The foundation provides crucial access to AI tools through partnerships with major companies like OpenAI or Google, providing grantees otherwise expensive computational resources in an environment where such access is “sometimes more scarce than money,” said Belinsky.
More than half of those surveyed by Project Evident provided additional capacity-building assistance to grantees working on AI implementation, connecting grantees with the educational content or engineering and developer talent they need to implement AI projects.
Still, as an emerging technology, AI remains challenging territory for both nonprofits and the foundations that fund them. For foundations working to build their staff’s confidence in evaluating AI proposals, connecting with other funders to discuss what works — and what doesn’t — could be a good place to start. The report found that 59 percent of respondents already participate in formal or informal AI-focused communities of practice, including groups like the Partnership on AI and the Data Funders Collaborative.

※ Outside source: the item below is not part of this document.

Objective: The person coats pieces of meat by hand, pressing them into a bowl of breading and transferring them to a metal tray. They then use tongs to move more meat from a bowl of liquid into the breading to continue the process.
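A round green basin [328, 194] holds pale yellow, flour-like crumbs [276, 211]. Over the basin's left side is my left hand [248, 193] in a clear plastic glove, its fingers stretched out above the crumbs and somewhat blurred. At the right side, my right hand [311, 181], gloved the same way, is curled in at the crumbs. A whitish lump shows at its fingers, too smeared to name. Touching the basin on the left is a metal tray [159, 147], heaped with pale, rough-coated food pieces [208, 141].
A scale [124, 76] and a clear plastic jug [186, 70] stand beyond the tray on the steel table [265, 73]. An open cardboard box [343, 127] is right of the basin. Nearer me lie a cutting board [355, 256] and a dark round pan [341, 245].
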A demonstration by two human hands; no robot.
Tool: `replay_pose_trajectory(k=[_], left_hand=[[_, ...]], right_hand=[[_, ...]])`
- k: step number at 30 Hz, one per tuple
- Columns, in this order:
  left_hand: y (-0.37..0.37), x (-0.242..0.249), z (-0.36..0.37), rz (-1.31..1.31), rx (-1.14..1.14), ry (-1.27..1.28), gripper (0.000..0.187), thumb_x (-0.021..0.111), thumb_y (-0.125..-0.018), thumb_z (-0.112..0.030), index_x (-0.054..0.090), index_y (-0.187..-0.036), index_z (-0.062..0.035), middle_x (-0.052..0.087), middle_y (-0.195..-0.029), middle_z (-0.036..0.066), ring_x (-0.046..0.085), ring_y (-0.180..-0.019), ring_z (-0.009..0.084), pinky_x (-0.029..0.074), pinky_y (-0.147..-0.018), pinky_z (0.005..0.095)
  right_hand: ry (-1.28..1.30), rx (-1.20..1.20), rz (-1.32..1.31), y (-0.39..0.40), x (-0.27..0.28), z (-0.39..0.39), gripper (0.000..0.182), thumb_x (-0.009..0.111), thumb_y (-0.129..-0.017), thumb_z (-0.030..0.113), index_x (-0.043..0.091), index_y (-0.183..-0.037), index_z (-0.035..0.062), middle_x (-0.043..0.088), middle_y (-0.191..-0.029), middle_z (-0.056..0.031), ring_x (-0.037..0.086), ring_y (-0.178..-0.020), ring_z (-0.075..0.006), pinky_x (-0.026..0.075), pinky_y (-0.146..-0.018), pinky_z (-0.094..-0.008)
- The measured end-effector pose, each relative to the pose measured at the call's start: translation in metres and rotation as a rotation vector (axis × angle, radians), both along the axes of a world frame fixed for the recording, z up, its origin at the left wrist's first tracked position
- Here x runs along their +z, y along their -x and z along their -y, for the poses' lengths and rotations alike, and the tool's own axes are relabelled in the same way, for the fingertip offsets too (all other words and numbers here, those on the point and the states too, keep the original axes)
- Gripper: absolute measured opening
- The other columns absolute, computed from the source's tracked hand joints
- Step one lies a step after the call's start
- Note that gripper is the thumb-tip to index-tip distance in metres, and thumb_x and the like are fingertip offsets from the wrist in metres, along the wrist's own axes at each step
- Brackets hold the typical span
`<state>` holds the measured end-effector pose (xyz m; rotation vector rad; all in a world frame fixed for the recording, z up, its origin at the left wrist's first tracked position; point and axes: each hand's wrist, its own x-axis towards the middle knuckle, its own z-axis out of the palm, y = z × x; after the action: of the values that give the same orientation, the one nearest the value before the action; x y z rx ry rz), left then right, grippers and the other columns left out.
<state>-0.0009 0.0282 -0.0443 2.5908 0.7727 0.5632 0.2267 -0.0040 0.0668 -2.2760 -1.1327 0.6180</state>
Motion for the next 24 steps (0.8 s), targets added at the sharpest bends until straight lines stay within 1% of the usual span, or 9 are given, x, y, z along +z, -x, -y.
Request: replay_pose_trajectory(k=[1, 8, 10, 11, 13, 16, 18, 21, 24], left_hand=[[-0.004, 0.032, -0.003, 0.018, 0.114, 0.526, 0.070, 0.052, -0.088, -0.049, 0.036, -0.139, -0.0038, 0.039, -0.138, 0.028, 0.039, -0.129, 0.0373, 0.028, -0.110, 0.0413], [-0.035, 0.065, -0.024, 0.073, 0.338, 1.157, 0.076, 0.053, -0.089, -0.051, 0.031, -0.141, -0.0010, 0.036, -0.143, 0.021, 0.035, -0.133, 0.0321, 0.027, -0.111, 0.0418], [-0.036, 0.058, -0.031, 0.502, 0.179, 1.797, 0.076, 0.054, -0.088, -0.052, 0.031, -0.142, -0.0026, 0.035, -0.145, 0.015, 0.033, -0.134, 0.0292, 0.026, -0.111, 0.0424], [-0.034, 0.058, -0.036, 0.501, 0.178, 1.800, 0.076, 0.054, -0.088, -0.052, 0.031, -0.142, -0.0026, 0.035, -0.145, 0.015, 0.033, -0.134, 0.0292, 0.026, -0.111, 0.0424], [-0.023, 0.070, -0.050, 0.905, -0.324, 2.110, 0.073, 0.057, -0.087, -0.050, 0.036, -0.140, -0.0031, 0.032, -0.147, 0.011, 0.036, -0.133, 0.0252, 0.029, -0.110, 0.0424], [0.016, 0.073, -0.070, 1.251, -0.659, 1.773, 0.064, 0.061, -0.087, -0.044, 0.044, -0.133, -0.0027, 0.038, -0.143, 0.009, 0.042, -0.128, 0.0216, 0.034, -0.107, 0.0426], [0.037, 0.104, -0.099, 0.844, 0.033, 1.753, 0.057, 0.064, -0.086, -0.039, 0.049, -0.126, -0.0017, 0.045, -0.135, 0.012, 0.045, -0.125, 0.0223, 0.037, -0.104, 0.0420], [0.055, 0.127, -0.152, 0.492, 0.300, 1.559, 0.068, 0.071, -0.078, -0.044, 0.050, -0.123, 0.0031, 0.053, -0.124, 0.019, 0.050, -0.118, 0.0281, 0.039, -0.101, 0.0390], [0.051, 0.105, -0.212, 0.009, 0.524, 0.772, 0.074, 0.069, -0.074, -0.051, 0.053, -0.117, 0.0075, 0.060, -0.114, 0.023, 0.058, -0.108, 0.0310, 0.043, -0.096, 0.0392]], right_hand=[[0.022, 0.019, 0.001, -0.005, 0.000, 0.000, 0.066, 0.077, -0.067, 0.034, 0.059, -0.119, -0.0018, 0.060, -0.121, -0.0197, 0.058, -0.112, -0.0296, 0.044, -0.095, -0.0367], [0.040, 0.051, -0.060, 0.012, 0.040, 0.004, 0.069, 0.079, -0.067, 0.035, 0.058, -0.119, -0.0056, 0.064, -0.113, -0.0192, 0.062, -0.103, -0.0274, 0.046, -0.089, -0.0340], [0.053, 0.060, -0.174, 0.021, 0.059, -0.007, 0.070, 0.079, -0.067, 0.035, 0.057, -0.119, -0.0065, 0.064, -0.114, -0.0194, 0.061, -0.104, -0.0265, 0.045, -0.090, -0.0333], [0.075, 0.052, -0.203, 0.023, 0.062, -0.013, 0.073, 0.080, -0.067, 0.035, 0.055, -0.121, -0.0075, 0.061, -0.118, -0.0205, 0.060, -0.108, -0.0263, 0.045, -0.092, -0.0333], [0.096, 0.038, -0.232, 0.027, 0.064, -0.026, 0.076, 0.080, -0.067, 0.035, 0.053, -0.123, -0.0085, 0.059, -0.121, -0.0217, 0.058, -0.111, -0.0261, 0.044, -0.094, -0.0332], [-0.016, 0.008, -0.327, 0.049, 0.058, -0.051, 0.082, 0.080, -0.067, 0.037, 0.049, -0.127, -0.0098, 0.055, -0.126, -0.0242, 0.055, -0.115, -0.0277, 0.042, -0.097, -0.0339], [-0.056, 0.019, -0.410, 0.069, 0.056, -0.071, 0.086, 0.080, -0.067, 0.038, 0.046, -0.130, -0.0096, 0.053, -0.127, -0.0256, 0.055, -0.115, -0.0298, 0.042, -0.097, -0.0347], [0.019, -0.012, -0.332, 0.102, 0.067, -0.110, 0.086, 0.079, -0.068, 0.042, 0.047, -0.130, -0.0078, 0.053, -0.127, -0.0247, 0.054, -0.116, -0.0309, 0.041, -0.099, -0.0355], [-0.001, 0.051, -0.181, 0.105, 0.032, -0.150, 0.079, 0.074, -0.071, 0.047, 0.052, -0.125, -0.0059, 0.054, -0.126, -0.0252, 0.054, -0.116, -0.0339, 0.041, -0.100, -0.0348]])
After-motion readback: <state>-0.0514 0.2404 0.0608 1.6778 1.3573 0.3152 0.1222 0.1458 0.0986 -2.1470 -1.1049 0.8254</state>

“When you are doing something very new, and there’s only so many other people that are doing the exact same thing, it’s very valuable to gather regularly and exchange practices,” Belinsky said. “Some of them are going to become best practices. Some not, but you really have to share in a very robust way.”
As the technology rapidly develops, the stakes of philanthropy’s AI learning curve have only grown, says Di Troia, who noted that “we are in a country that has yet to make at a federal level any regulation or guidelines around AI,” a situation unlikely to change given the Trump administration’s deregulatory approach.
In the meantime, virtually all major AI tools remain built and controlled by tech giants like Google, Microsoft, and OpenAI, whose philanthropic arms often fund and provide technical support for nonprofits’ AI-related ventures.
As commercial interests continue to dominate the technology, the window for foundations to wield meaningful influence over how AI is deployed and developed appears to be rapidly narrowing.
“The nonprofit sector has an incredibly important voice to help shape how our society determines where we should or should not use AI in our workplaces and our school systems and our society writ large,” she emphasized. “It’s very hard to have a voice and a seat at the table if you don’t have a perspective, and the only way to gain a perspective is by using the tools.”